Manuscript I - Sorption-desorption of three mobile herbicides in an agricultural soil amended with eucalyptus, rice hull, and native bamboo biochar.
Manuscript II- Biochar additions to agricultural soils: impacts on sorption-desorption and mineralization of metribuzin in three agricultural soils.

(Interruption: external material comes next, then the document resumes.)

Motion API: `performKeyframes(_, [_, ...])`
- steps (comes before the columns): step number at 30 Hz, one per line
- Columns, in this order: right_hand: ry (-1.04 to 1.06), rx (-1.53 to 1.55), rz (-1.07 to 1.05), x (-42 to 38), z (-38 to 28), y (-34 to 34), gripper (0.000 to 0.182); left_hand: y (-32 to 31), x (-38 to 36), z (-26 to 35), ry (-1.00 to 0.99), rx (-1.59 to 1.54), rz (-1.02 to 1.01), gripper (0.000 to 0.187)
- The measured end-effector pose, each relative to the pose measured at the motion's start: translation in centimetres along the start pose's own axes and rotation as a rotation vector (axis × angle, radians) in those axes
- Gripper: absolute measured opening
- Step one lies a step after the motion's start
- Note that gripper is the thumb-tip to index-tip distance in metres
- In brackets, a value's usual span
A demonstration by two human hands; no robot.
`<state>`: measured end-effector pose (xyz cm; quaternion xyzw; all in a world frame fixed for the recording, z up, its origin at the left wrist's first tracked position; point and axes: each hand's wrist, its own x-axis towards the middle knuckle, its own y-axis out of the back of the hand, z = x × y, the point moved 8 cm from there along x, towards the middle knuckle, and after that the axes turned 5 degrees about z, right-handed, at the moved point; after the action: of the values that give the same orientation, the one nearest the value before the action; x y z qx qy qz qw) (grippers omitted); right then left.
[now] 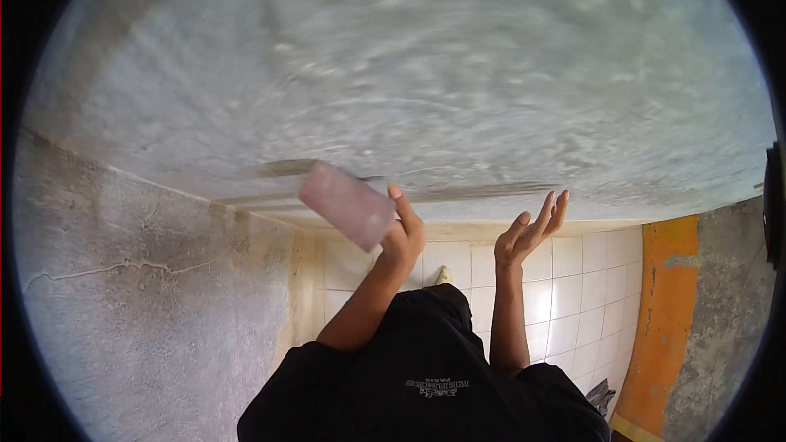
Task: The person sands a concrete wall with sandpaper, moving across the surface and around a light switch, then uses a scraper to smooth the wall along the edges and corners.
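My left hand (403,231) is closed on a flat, pinkish rectangular piece (348,205) that looks like sandpaper, a little blurred. The piece is tilted, its upper left end reaching over the lower part of the grey wall (458,106). The thumb of that hand points up beside the sheet's right end. To the right, my right hand (530,233) is raised with its fingers apart and nothing in it. Its fingertips overlap the wall's lower part in this view, near dark streaks (483,191).
A second wall (147,278) with a long crack stands on the left. White tiles (573,303) cover the floor, where part of my foot (444,275) shows. On the right are an orange painted strip (667,311), a rough grey surface (725,303) and a dark object (774,205).
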<state>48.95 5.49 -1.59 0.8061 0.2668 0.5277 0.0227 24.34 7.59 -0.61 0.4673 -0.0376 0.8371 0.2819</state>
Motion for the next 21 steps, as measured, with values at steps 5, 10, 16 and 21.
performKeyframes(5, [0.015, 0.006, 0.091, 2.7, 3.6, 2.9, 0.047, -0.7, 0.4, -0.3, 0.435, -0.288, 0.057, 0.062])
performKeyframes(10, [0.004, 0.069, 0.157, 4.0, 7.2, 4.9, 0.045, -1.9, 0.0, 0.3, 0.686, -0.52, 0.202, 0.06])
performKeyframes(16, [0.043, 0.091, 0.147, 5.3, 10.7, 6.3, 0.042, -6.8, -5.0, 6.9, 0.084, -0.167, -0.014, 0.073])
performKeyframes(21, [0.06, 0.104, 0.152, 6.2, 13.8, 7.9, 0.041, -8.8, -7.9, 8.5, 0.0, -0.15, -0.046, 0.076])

carbonaceous material, mobile herbicide, persistence, soil amendment
Manuscript I - Sorption-desorption of three mobile herbicides in an agricultural soil amended with eucalyptus, rice hull, and native bamboo biochar
Abstract: Mobile herbicides have a high potential for contaminating groundwater. An alternative to reduce the mobility of herbicide is to apply to soils, materials with high sorbent capacity, as biochars. The objective of this research was to evaluate the effect of eucalyptus, rice hull and native bamboo biochar amendments on sorption and desorption of hexazinone, metribuzin and quinclorac in a tropical soil. The sorption-desorption were evaluated using the batch equilibrium method at five concentrations of hexazinone (0.14, 0.16, 0.19, 0.26 and 0.39 μg mL-1), metribuzin (0.40, 0.80, 1.60, 3.20, and 6.40 mg L-1) and quinclorac (0.31, 0.63, 0.94, 1.25, and 1.56 mg L-1). Soil was amended with eucalyptus (Eucalyptus grandis), rice hull (Oryza sativa), and native bamboo (Merostachys skorvotzii) biochar at rate of 0 (control – unamended) and 1% (w w-1), corresponding 0 and 12 t ha-1, respectively. The highest sorption in unamended soil followed the decreasing order of herbicides: quinclorac (65.9 %) > metribuzin (21.4 %) > hexazinone (16.0 %). Native bamboo biochar provided the highest sorption compared rice hull and eucalyptus biochar amended soils for the three herbicides. The highest desorption in unamended soil followed the decreasing order of herbicides: metribuzin (18.35 %) > hexazinone (15.9 %) > quinclorac (15.1 %). Addition of native bamboo biochar provided the lowest desorption among the biochar amendments on the three herbicides. As conclusion, the addition of biochar is a good alternative to increase the sorption of hexazinone, metribuzin, and quinclorac mobile herbicides in a tropical soil. Thus, the addition of eucalyptus, rice hull and native bamboo are expected to affect the transport of mobile herbicides, even though further researches are needed to adjust the ratio of biochars that better fit to this type of soil.
Manuscript II
Biochar additions to agricultural soils: Impacts on sorption-desorption and mineralization of metribuzin in three agricultural soils
Abstract: Biochar is a carbon‐rich product obtained by biomass pyrolysis that have been proposed as a soil amendment to retain and limit the transport of herbicides and other environmental contaminants in soil and water sources. The objective of this research was to evaluate the effect of grape wood and loblolly pine biochar amendments on sorption-desorption and mineralization of metribuzin in three agricultural soils. Each soil was amended with grape wood (Vitis vinifera L.) and loblolly pine (Pinus taeda) biochars at rate of 0 (control – unamended) and 5% (w w-1). Sorption of metribuzin on the three unamended soils followed the decreasing order: drummer (61.3 %) > oakville (24.56 %) > ipava (22.35 %). Grape wood biochar (82.6 – 83.3 %) showed the highest sorption compared to loblolly pine biochar (43.9 – 68.4 %) in all the three soils. Ipava soil provided the highest desorption of metribuzin in both, first (40.52 %) and second (57.97 %) desorption step. Loblolly pine provided the lowest desorption on first (16.4 – 29.5 %) and second (24.7 – 42.5 %) desorption steps between the two biochars in all the three soils. Consecutive steps of metribuzin desorption showed that more than 65 % of the sorbed metribuzin was retained in the soils amended with grape wood biochar. Grape wood and loblolly biochars have great potential to reduce the risk of environmental contamination due to the application of metribuzin.